Untersuchung komplexer ethischer Dilemmata, mit denen eine nachhaltige Landwirtschaft konfrontiert ist.
Ethischer Kohärenzkoeffizient
Hochkomplexe Szenarien in der Branche. Niveau: Maximaler Druck (MCA 10.0).
Ein Landwirt steht unter Druck, nicht zugelassene Pestizide einzusetzen, die zwar die Produktivität steigern würden, aber das lokale Ökosystem schädigen könnten.
Eine landwirtschaftliche Genossenschaft erwägt die Abholzung einer Waldfläche, um ihre Plantagen zu erweitern, und behauptet, dass dies ihre Wettbewerbsfähigkeit auf dem Markt erhöhen würde.

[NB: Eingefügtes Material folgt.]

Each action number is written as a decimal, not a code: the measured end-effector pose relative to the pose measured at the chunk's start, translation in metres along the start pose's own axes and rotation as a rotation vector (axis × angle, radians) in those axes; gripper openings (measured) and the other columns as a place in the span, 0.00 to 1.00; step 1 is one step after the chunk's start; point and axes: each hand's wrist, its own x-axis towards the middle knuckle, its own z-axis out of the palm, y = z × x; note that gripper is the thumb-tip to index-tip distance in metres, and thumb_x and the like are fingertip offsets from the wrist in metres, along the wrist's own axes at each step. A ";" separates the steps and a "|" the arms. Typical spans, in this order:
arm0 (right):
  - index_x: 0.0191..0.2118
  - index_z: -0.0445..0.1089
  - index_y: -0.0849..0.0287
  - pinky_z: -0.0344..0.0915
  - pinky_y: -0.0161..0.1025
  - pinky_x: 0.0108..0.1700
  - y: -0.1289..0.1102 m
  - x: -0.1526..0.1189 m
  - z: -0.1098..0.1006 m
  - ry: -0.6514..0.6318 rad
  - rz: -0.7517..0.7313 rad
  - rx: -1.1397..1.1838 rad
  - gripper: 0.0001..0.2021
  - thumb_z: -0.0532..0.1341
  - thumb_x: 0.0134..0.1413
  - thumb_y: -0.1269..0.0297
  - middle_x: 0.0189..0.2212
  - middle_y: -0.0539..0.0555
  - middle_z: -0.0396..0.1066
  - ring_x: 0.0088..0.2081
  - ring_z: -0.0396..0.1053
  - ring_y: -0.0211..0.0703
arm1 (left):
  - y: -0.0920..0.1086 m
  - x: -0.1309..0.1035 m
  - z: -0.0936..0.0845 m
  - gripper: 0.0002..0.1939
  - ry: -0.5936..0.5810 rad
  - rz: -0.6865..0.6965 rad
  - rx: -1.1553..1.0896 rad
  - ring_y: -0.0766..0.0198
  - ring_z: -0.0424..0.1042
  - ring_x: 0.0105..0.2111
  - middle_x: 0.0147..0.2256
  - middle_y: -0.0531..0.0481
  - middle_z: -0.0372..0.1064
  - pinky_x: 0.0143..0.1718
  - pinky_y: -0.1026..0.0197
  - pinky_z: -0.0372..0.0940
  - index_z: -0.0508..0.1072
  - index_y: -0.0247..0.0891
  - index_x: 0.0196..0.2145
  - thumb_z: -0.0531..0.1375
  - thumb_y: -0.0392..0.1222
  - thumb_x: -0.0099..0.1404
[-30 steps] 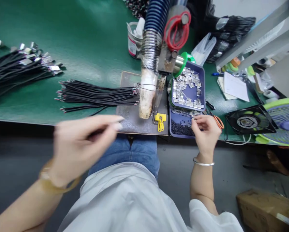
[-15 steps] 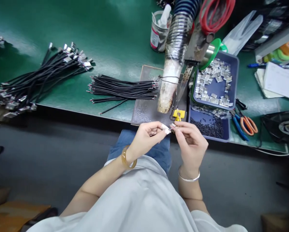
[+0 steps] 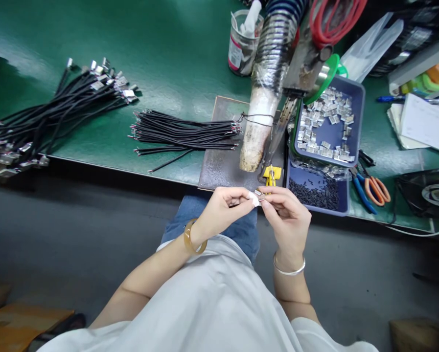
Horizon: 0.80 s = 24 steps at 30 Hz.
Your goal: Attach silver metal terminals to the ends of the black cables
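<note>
My left hand point(image 3: 229, 204) and my right hand point(image 3: 287, 210) meet in front of the table edge, fingertips nearly touching. The thumb and fingers of my right hand pinch a small silver metal connector point(image 3: 258, 193). My left hand is closed in a pinch too, with white wrapping on its fingertips; what it grips is too small to make out. Just beyond the fingertips is a yellow clip-like piece point(image 3: 272, 173) at the edge of a dark board point(image 3: 219, 171). Across that board and the table lies a bundle of black cables point(image 3: 182, 132) with stripped ends.
A blue tray of metal connectors point(image 3: 359, 105) sits above another tray of short black pieces point(image 3: 346, 203). Pliers point(image 3: 362, 193) and orange-handled scissors point(image 3: 376, 190) lie right. A duct hose point(image 3: 263, 88) hangs over the board. More black cables with metal ends point(image 3: 57, 112) lie left.
My right hand has shifted slightly left, bringing the metal connector against my left fingertips. The view has moved a little; the things on the table stay in place.
</note>
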 end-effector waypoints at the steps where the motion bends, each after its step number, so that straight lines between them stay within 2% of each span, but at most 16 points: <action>1: 0.37 0.77 0.54 0.77 0.41 0.44 0.000 0.000 -0.001 -0.001 -0.012 -0.022 0.02 0.66 0.59 0.67 0.43 0.54 0.78 0.44 0.77 0.43 | -0.001 0.000 0.000 0.09 0.000 0.005 0.010 0.68 0.68 0.26 0.27 0.49 0.75 0.31 0.66 0.65 0.79 0.33 0.28 0.67 0.42 0.60; 5: 0.36 0.77 0.54 0.77 0.39 0.41 0.001 0.000 -0.004 -0.036 0.002 0.026 0.02 0.66 0.59 0.67 0.42 0.54 0.78 0.42 0.78 0.42 | -0.002 -0.004 -0.002 0.08 -0.016 0.077 0.073 0.67 0.71 0.28 0.30 0.47 0.77 0.31 0.66 0.67 0.80 0.32 0.31 0.65 0.41 0.61; 8: 0.35 0.77 0.55 0.78 0.38 0.40 0.001 0.001 -0.007 -0.073 0.049 0.115 0.02 0.66 0.59 0.67 0.42 0.53 0.78 0.39 0.78 0.40 | 0.000 -0.007 -0.003 0.06 -0.072 0.234 0.223 0.70 0.68 0.24 0.28 0.48 0.75 0.25 0.68 0.61 0.81 0.32 0.33 0.65 0.37 0.62; 10: 0.35 0.77 0.55 0.78 0.39 0.42 -0.002 0.000 -0.009 -0.035 0.040 0.126 0.02 0.66 0.59 0.69 0.42 0.53 0.78 0.40 0.79 0.41 | 0.002 -0.009 -0.003 0.06 -0.072 0.360 0.371 0.71 0.64 0.23 0.25 0.51 0.72 0.24 0.68 0.59 0.81 0.32 0.34 0.63 0.33 0.62; 13: 0.37 0.78 0.54 0.78 0.42 0.45 -0.009 -0.002 -0.011 0.092 -0.013 0.039 0.04 0.67 0.57 0.71 0.41 0.53 0.78 0.41 0.79 0.43 | 0.000 -0.012 0.002 0.07 0.018 0.475 0.546 0.70 0.64 0.24 0.24 0.52 0.70 0.27 0.66 0.60 0.80 0.33 0.36 0.60 0.32 0.65; 15: 0.38 0.79 0.54 0.78 0.44 0.44 -0.011 -0.003 -0.011 0.133 -0.019 -0.037 0.05 0.69 0.55 0.70 0.41 0.54 0.79 0.41 0.78 0.44 | -0.005 -0.013 0.005 0.09 0.054 0.510 0.614 0.68 0.66 0.25 0.27 0.50 0.71 0.30 0.66 0.62 0.78 0.34 0.36 0.57 0.34 0.67; 20: 0.35 0.79 0.55 0.77 0.44 0.43 -0.007 -0.004 -0.006 0.091 -0.014 -0.048 0.03 0.70 0.54 0.68 0.39 0.53 0.79 0.40 0.78 0.44 | -0.014 -0.012 0.005 0.12 0.043 0.581 0.799 0.66 0.71 0.29 0.29 0.49 0.72 0.34 0.64 0.64 0.77 0.34 0.36 0.53 0.34 0.70; 24: 0.34 0.78 0.57 0.77 0.44 0.44 -0.007 -0.006 -0.003 0.080 -0.015 -0.065 0.02 0.70 0.54 0.68 0.40 0.53 0.79 0.40 0.78 0.44 | -0.014 -0.014 0.005 0.12 0.020 0.570 0.883 0.65 0.72 0.31 0.29 0.50 0.71 0.35 0.63 0.64 0.76 0.35 0.36 0.52 0.34 0.70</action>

Ein Landwirt wird unter Druck gesetzt, gentechnisch verändertes Saatgut zu verwenden, das eine größere Resistenz gegen Schädlinge verspricht, aber die lokale Artenvielfalt beeinträchtigen könnte.
Ein Obstproduzent wird dazu ermutigt, ein Bewässerungssystem zu verwenden, das große Mengen Wasser verbraucht, obwohl dies die Wasserressourcen der Region beeinträchtigt.
Ein landwirtschaftliches Unternehmen erwägt die Einführung von Monokulturen zur Gewinnmaximierung, obwohl es Hinweise darauf gibt, dass diese Praxis die Bodengesundheit beeinträchtigt und die Anfälligkeit für Schädlinge erhöht.
Ein Landwirt steht vor der Möglichkeit, Sklavenarbeit zur Kostensenkung einzusetzen, obwohl er weiß, dass dies illegal und unethisch ist.
Die dargestellten Situationen beinhalten Konflikte zwischen Ethik, Legalität und Nachhaltigkeit. Brasilianische Gesetze, wie das Umweltkriminalitätsgesetz (Gesetz Nr. 9.605/1998) und das Arbeitnehmerschutzgesetz (CLT), verbieten Praktiken, die die Umwelt und menschenwürdige Arbeit gefährden, und unterstreichen die Notwendigkeit, wirtschaftliche Interessen mit sozialer und ökologischer Verantwortung in Einklang zu bringen.